No preplanning or any of that- I just opened the web cam and clicked- as you can see I’m not alone! This picture pretty much describes my week too- happy,but a little tired-and spending the days with my hard-workin man- always close by.

These Friday self portraits should accomplish a couple of things-

First- perhaps some of my vanity will be minimized by actually looking at what all of you  see all the time!

Second- I hope to see myself more objectively and get a bit more comfortable with my “very own ME”  :)- Sometimes the old lady in the mirror is a total stranger to me- she looks much older and ….ahem….heavier than I remember…or feel!

Finally- each week as I look at me, I hope to look deeper into myself  to find the areas of discomfort that I deal with and work on them a bit- acceptance,if you will.

The very first thing that comes to mind that I need to figure out is how to accept a compliment graciously. I’ve been caught off guard a couple of times in the last few months and each time I stumbled around and landed badly – just escaping the moment awkwardly.

Ever since the third time it happened I started watching others (smart,right?) and have been trying to memorize the ones who graciously accepted  kind compliments.

I’m still workin on it- and I have a long way to go but I am determined to learn this skill!!!!! Is it false humility to be amazed that someone would compliment me in the first place? I don’t know- I just know that it just stupifies me and I deflect and run as far and fast as I can!!!

OK-I have now given myself an assignment for the week- or the next several weeks if it takes it!!!

How hard can it be-right??

5 comments:

Artful Gathering said...

Love the post! music also! thanks your a inspiration to me!

Autumn said...

Thanks Dawn!!!

Have you read Nina's blog over at Ornamental?

Unknown said...

What a great journey to take each week. Hope you finally realize just how lovely you are!

marilyn said...

I used to struggle with this terribly, until one day i complimented a friend(a yankee, i might add), and she responded with...duh, du, duh..... "thank you."
And it took me off guard. i was so used to the "refusing the compliment rapport" that often goes on between women.
There was no back and forth, denying one's talents, even putting one's own self down.
it was just "thank you."
And i have never forgotten how special that moment was.
Saying thank you does not make you arrogant.
A compliment is a gift, and when humbly received, it is only proper to let that someone know how much you appreciate their comment.

And while we are at it,
I think we should also touch on the topic of photos.
As a child i used to love the camera, but as i grew older, i noticed women would cover their faces, or run. So i just assumed this was photo protocol.
WRONG.
Again, having photos taken does not automatically make you arrogant.
How often are we, the moms, busy behind the camera that we are rarely included in the photos.
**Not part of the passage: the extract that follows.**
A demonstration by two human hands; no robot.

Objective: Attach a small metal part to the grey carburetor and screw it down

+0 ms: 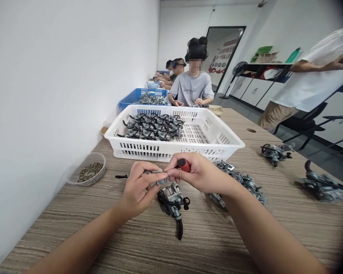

My cousin mentioned this to me one day of how special it would be to have photos of her with her mom when she was young. And that she made it a point to always take the time to be in the photos with a child or all of her children.

These photos are chapter in our lives.
They can be thumbed thru and bring back a memory from way back.
A picture of me and my hubby during our high school years still gives me the butterflies.

An older child going thru a difficult time in their life can view a photo of him with his father, and be reminded of that love that did and does still exist between them.

Or we can be reminded of how thin we used to be, when we didn't believe it!

Bottom line:
accept compliments graciously,
and be in as many photos with family and friends as possible.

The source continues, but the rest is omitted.